製造委託で利益率20ポイント改善へ。米バイオ企業のサプライチェーン戦略に学ぶ

global

米国のIntelligent Bio Solutions社は、製造委託先とのパートナーシップを強化し、大幅なコスト削減と生産能力増強を実現しました。この事例は、自社の強みに集中し、外部リソースを戦略的に活用する重要性を示唆しています。

戦略的パートナーシップによる製造体制の再構築

革新的な診断技術を持つ米国のIntelligent Bio Solutions社(以下、INBS社)が、製造パートナーであるSyrma Johari社との提携を強化し、サプライチェーンの最適化に踏み出しました。INBS社は指紋から薬物を検出するスクリーニングシステムというユニークな製品を手がけていますが、その製造を専門企業に委託することで、経営効率の向上を目指しています。

今回の提携強化は、単なる外注関係の見直しではありません。2026年に予定されている米国市場への本格参入という大きな目標を見据え、生産能力、コスト構造、利益率を抜本的に改善するための戦略的な一手と位置づけられています。

提携がもたらす具体的な成果

INBS社の発表によれば、このパートナーシップ強化によって以下の具体的な成果を見込んでいます。

  • 製造能力の増強: 従来の4倍にあたる生産能力を確保。将来の急激な需要拡大にも対応できる体制を構築します。
  • 大幅なコスト削減: 製造コストは40%以上の削減が見込まれています。これは、委託先が持つ専門的な生産技術や部品の購買力、効率的な工場運営ノウハウを活用することで実現されるものです。
  • 粗利益率の改善: コスト削減の結果、製品の粗利益率は約20ポイントという大幅な改善が期待されています。

日本の製造業の視点から見ると、これはEMS(電子機器の受託製造サービス)活用の成功事例と言えます。特に、研究開発や設計に強みを持つ企業が、製造という工程をその道のプロフェッショナルに任せることで、自社のコアコンピタンスに経営資源を集中させるという、選択と集中の好例です。自社で大規模な設備投資を行うことなく、柔軟かつ競争力のある生産体制を確保する手法は、多くの企業にとって参考になるでしょう。

グローバル市場を見据えたサプライチェーン戦略

この取り組みの背景には、将来の市場拡大への周到な準備があります。特に、規制が厳しい医療・診断機器分野において、米国市場への参入は大きなマイルストーンです。INBS社は、本格的な拡販フェーズに入る前に、安定供給が可能な生産体制と、競争力のある価格を実現するためのコスト構造を確立しておくことが不可欠と判断しました。
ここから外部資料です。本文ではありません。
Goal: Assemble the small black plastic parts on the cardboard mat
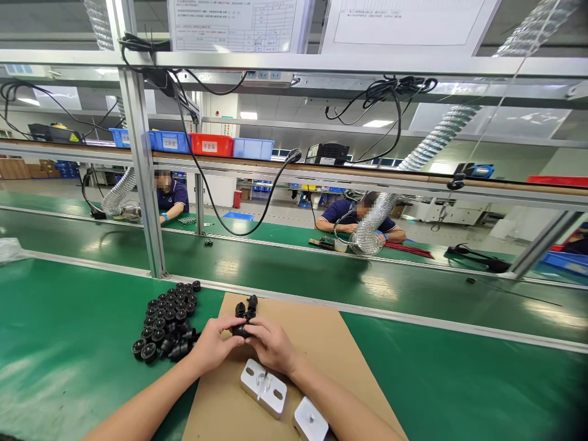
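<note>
Both hands meet over a brown cardboard sheet (321, 343), closed on a small black round part (241, 331). My left hand (215, 344) pinches it from the left between thumb and fingers. From the other side, the fingers of my right hand (273, 344) grip the same part and cover some of it. Just beyond the fingertips stand a few more black cylindrical parts (252, 302). Below my hands lie a silver metal block with two slots (263, 387) and a smaller metal block with a pin (311, 419).
Many black round parts (168, 315) are heaped left of the cardboard on the green bench (68, 324). A metal frame post (144, 159) rises behind them. Beyond the green belt (257, 257), two people sit working. Plastic bins (211, 144) line a shelf; a black cable (220, 229) hangs down.
</note>
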Available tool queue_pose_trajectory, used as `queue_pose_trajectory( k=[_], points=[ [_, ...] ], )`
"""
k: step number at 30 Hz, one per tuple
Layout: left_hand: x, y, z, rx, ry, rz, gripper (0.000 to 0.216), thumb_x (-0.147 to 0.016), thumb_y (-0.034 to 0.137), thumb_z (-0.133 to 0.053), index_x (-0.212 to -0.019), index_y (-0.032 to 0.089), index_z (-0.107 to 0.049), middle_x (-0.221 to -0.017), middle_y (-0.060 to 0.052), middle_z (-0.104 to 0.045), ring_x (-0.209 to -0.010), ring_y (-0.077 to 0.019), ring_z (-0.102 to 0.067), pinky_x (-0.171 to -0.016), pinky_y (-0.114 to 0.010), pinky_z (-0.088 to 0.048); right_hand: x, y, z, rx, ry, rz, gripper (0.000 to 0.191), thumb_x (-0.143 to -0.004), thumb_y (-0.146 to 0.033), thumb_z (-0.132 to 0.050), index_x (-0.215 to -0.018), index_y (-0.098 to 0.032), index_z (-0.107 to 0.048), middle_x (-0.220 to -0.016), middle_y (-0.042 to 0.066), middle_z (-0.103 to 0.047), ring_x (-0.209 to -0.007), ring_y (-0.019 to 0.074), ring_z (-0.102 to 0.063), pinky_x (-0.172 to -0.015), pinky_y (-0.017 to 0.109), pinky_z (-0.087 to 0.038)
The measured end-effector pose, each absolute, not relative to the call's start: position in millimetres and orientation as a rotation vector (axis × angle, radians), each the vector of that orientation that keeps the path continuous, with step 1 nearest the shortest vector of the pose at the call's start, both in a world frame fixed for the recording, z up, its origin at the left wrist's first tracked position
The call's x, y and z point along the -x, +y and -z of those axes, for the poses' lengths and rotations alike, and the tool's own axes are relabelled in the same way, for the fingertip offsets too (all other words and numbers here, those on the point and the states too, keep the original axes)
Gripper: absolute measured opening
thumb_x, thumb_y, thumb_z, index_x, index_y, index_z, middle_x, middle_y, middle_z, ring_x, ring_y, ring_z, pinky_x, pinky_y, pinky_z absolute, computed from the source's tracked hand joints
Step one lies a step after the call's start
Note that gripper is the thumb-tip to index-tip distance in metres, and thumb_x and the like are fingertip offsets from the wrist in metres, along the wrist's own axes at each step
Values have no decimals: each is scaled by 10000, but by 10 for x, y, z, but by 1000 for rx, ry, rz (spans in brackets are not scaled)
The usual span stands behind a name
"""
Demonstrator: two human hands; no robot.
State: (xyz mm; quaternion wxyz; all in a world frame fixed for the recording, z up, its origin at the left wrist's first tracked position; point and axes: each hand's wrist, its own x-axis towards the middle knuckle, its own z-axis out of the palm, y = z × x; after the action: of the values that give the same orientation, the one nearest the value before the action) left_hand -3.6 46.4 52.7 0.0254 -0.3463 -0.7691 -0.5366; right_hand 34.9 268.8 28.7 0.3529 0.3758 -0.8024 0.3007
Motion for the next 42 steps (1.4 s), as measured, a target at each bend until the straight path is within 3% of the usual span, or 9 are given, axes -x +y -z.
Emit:
queue_pose_trajectory(
  k=[3,8,15,18,21,24,26,28,42],
  points=[
    [21,472,-524,1070,-2392,1668,371,-817,231,-766,-1186,257,-801,-1131,-61,-829,-1042,-300,-765,-982,-432,-612,-369,2700,-318,-1007,-2077,-717,290,-1000,-169,-534,-1265,-246,-621,-1182,144,-703,-993,235,-693,-801,375,-606],
    [-28,504,-509,1098,-2347,1606,383,-816,184,-749,-1179,294,-798,-1129,-52,-815,-1065,-290,-736,-1019,-443,-584,-445,2657,-357,-766,-2251,-1030,204,-994,-274,-584,-1182,-220,-643,-925,70,-746,-752,196,-682,-693,328,-562],
    [-15,493,-490,1119,-2265,1557,435,-848,163,-708,-1257,307,-747,-1182,-50,-787,-1113,-272,-713,-1039,-430,-571,-455,2657,-325,-745,-2331,-1143,355,-936,-302,-635,-1280,-221,-603,-939,58,-733,-687,176,-626,-608,278,-485],
    [-21,509,-460,1137,-2261,1540,495,-803,107,-704,-1249,315,-755,-1176,-48,-792,-1105,-275,-720,-1028,-429,-581,-425,2680,-303,-702,-2387,-1049,175,-1000,-340,-555,-1019,-212,-673,-799,37,-703,-642,170,-598,-607,272,-430],
    [-36,534,-447,1131,-2304,1542,500,-770,106,-749,-1223,317,-772,-1165,-47,-799,-1100,-284,-725,-1036,-433,-580,-409,2700,-301,-668,-2386,-1043,451,-1081,-393,-398,-723,-201,-595,-639,19,-606,-556,150,-534,-569,270,-379],
    [-27,543,-460,1047,-2336,1620,472,-801,154,-761,-1245,316,-764,-1238,-46,-787,-1151,-290,-716,-1084,-447,-561,-410,2731,-316,-606,-2339,-1123,466,-1112,-357,-274,-895,-205,-657,-674,17,-618,-593,157,-576,-594,272,-425],
    [-2,539,-464,1005,-2333,1670,463,-821,177,-743,-1265,307,-754,-1273,-48,-778,-1168,-293,-717,-1093,-455,-561,-407,2754,-321,-656,-2282,-1155,312,-1077,-331,-375,-1192,-218,-643,-803,28,-672,-637,165,-599,-626,284,-469],
    [28,531,-449,993,-2328,1689,476,-823,185,-732,-1286,296,-744,-1292,-52,-774,-1184,-300,-718,-1104,-466,-560,-397,2765,-316,-807,-2215,-1127,378,-987,-290,-532,-1360,-238,-568,-955,54,-695,-656,167,-590,-633,298,-490],
    [5,399,-538,1330,-2531,1215,659,-908,125,-613,-1527,333,-529,-1478,-47,-660,-1325,-283,-633,-1173,-468,-489,-424,2638,-307,-781,-2257,-1213,307,-910,-258,-656,-1217,-250,-677,-920,60,-705,-740,202,-599,-673,326,-474]
  ],
)
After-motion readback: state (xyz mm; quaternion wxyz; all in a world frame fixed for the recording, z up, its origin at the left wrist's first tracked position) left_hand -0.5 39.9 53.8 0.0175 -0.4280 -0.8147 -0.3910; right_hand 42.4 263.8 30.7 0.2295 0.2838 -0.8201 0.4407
信頼できる製造パートナーと早期に強固な関係を築くことは、製品の品質安定化はもちろん、市場の変動に対する迅速な対応力、すなわちサプライチェーンの強靭化にも直結します。これは、近年の地政学リスクや供給網の混乱を経験した日本の製造業にとっても、改めてその重要性が認識されている課題です。

日本の製造業への示唆

今回のINBS社の事例は、日本の製造業、特に経営層や工場運営に携わる方々にとって、いくつかの重要な示唆を与えてくれます。

1. コア業務への集中と外部リソースの戦略的活用
自社の強みがどこにあるのかを改めて見極め、製造や物流といったノンコア業務については、専門性の高い外部パートナーの活用を積極的に検討する価値は大きいと言えます。それは単なるコスト削減に留まらず、経営全体のスピードと効率を高めることにつながります。

2. パートナーシップによる価値共創
製造委託を単なる「発注」と「受注」の関係で終わらせるのではなく、互いの強みを持ち寄り、共に成長を目指す「戦略的パートナーシップ」として捉える視点が重要です。委託先が持つ技術力や改善提案を積極的に引き出し、自社の製品開発や品質向上に活かしていくことで、より大きな成果が期待できます。

3. 将来を見越したサプライチェーン設計
目先のコストや納期だけでなく、数年先の事業計画や市場環境の変化を見据えて、サプライチェーンを設計することの重要性を示しています。将来の需要増、海外展開、あるいは不測の事態に備え、柔軟性と拡張性のある生産・供給体制をいかに構築しておくか。これは、企業の持続的な成長を左右する経営課題と言えるでしょう。